Brief:
A complete and exact copy of the data below is required.

Dataset extract:

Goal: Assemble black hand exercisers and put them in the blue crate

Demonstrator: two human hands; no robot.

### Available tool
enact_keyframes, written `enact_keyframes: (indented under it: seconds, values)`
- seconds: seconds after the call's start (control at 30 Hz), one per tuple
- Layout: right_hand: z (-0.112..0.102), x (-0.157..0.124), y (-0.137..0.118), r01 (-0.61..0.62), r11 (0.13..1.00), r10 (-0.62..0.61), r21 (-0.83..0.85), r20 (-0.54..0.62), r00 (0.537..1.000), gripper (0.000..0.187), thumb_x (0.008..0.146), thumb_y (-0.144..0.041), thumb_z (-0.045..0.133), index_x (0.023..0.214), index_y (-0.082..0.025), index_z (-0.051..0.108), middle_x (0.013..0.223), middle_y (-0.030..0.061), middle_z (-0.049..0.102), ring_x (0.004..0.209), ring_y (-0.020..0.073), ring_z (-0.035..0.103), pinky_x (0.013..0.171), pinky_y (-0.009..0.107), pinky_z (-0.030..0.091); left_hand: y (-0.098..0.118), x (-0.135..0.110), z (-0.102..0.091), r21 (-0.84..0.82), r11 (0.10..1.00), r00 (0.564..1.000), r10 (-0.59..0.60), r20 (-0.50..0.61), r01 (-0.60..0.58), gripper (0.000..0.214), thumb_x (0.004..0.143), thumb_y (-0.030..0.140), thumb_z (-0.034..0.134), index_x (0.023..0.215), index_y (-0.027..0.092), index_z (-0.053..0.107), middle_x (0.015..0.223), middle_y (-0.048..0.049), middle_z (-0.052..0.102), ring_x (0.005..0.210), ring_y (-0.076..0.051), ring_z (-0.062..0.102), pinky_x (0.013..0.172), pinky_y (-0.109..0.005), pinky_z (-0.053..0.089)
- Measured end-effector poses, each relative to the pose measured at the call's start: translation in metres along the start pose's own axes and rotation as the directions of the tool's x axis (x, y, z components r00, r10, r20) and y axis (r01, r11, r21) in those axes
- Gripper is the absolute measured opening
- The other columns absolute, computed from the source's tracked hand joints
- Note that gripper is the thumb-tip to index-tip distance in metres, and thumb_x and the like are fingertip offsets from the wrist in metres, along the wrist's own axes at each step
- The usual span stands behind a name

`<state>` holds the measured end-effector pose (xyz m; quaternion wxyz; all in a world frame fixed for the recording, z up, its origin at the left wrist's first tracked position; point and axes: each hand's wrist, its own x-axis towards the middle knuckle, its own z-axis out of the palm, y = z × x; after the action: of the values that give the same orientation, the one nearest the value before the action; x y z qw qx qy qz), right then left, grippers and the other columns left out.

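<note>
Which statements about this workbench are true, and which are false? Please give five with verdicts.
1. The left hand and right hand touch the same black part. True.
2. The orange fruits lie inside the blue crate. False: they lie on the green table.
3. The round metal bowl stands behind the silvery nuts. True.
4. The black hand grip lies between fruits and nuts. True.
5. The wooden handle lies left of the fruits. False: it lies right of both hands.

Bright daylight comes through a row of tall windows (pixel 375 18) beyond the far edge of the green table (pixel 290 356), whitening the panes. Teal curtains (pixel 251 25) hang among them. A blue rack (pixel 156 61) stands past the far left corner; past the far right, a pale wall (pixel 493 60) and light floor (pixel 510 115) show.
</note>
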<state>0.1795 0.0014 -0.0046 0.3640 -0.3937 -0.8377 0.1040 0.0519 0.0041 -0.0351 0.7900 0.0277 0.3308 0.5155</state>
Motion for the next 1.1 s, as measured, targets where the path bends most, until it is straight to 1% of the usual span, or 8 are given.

Task solution:
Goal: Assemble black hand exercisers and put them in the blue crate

Demonstrator: two human hands; no robot.

### Available tool
enact_keyframes, written `enact_keyframes: (indented under it: seconds, values)`
- seconds: seconds after the call's start (control at 30 Hz), one per tuple
- Layout: right_hand: z (-0.112..0.102), x (-0.157..0.124), y (-0.137..0.118), r01 (-0.61..0.62), r11 (0.13..1.00), r10 (-0.62..0.61), r21 (-0.83..0.85), r20 (-0.54..0.62), r00 (0.537..1.000), gripper (0.000..0.187), thumb_x (0.008..0.146), thumb_y (-0.144..0.041), thumb_z (-0.045..0.133), index_x (0.023..0.214), index_y (-0.082..0.025), index_z (-0.051..0.108), middle_x (0.013..0.223), middle_y (-0.030..0.061), middle_z (-0.049..0.102), ring_x (0.004..0.209), ring_y (-0.020..0.073), ring_z (-0.035..0.103), pinky_x (0.013..0.171), pinky_y (-0.009..0.107), pinky_z (-0.030..0.091); left_hand: y (-0.098..0.118), x (-0.135..0.110), z (-0.102..0.091), r21 (-0.84..0.82), r11 (0.10..1.00), r00 (0.564..1.000), r10 (-0.59..0.60), r20 (-0.50..0.61), r01 (-0.60..0.58), gripper (0.000..0.214), thumb_x (0.004..0.143), thumb_y (-0.030..0.140), thumb_z (-0.034..0.134), index_x (0.023..0.215), index_y (-0.027..0.092), index_z (-0.053..0.107), middle_x (0.015..0.223), middle_y (-0.048..0.049), middle_z (-0.052..0.102), ring_x (0.005..0.210), ring_y (-0.076..0.051), ring_z (-0.062..0.102), pinky_x (0.013..0.172), pinky_y (-0.109..0.005), pinky_z (-0.053..0.089)
- Measured end-effector poses, each relative to the pose measured at the call's start: translation in metres along the start pose's own axes and rotation as the directions of the tool's x axis (x, y, z components r00, r10, r20) and y axis (r01, r11, r21) in those axes
- Gripper is the absolute measured opening
- The other columns absolute, computed from the source's tracked hand joints
- Note that gripper is the thumb-tip to index-tip distance in metres, and thumb_x and the like are fingertip offsets from the wrist in metres, along the wrist's own axes at each step
- The usual span stands behind a name

`<state>` holds the measured end-effector pose (xyz m; quaternion wxyz; all in a world frame fixed for the recording, z up, its origin at the left wrist's first tracked position; point and axes: each hand's wrist, its own x-axis towards the middle knuckle, its own z-axis out of the palm, y = z × x; after the action: of the values that give the same orientation, the one nearest the value before the action; x y z qw qx qy qz), right then left, grippers and the other columns left out.

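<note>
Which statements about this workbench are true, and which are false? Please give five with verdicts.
1. The left hand and right hand touch the same black part. True.
2. The orange fruits lie inside the blue crate. False: they lie on the green table.
3. The round metal bowl stands behind the silvery nuts. True.
4. The black hand grip lies between fruits and nuts. True.
5. The wooden handle lies left of the fruits. False: it lies right of both hands.

Bright daylight comes through a row of tall windows (pixel 375 18) beyond the far edge of the green table (pixel 290 356), whitening the panes. Teal curtains (pixel 251 25) hang among them. A blue rack (pixel 156 61) stands past the far left corner; past the far right, a pale wall (pixel 493 60) and light floor (pixel 510 115) show.
</note>
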<state>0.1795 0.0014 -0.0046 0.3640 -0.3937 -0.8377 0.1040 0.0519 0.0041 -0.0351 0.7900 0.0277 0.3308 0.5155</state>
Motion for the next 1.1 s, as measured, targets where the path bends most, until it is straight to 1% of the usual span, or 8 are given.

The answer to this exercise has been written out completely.